SDAV Primer


In this worksheet, you will learn:

  • Getting up and running with Python, Jupyter, and the data science stack

1. Check that Python is Installed

Firstly, you will want to check that Python 3 is installed on your machine. Simply type: python in the command prompt and, if it is installed, you should see the intepreter begin and the version number will be shown at the top of the view.

E.g.

Python 3.6.1 |Anaconda 4.4.0 (x86_64)| (default, May 11 2017, 13:04:09)

If Python is not installed then I recommend installing the Anaconda package that provides Python 3.6.1 with many data science libraries pre-installed (Download link)

2. Check that Jupyter is Installed

If Jupyter is installed, then you can start this from the command line using:

jupyter notebook

If you have installed using Anaconda then you will have many of the typically libraries that we will use such as NumPy, SciPy, Pandas, Matplotlib. However, there will be some libraries that may still requiring installation (e.g., Tensorflow)

3. Check that Jupyter is Installed

To install new libraries, we can use pip.

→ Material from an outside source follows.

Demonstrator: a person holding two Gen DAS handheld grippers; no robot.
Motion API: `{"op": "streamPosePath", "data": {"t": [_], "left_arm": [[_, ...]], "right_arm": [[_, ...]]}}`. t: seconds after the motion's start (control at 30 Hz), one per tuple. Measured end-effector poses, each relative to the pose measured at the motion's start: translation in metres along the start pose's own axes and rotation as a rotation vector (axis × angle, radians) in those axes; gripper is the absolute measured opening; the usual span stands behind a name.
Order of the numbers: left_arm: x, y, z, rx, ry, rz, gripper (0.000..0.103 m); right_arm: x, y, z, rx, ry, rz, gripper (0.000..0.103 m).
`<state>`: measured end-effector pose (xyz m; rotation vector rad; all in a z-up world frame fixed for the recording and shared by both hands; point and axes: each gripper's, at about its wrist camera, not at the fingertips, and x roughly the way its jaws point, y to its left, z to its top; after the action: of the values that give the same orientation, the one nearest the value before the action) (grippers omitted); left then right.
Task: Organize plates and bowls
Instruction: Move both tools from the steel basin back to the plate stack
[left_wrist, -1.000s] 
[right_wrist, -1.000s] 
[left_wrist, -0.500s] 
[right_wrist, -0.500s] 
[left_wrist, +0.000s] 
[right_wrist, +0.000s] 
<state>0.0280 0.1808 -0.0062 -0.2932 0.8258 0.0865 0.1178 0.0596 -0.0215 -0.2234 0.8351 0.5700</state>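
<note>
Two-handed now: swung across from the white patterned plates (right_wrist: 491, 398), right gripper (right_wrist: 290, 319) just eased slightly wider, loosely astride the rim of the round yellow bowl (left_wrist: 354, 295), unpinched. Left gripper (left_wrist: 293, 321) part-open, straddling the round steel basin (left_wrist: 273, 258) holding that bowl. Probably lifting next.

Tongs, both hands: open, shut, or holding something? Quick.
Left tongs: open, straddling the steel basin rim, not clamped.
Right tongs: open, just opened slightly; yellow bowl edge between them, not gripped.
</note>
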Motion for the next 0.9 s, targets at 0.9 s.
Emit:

E.g., pip install scikit-learn

Some of the useful libraries for this course are:

pip install numpy scipy pandas matplotlib seaborn bokeh scikit-learn tensorflow nltk flask

(You can install multiple packages at once using pip, just by appending the command)

4. All Set

If you have Jupyter working with Python 3.6, and you have the additional libraries installed then you are all set for the course! Much of the work we do will be using Jupyter notebooks, so the more practice you can get of using them the better!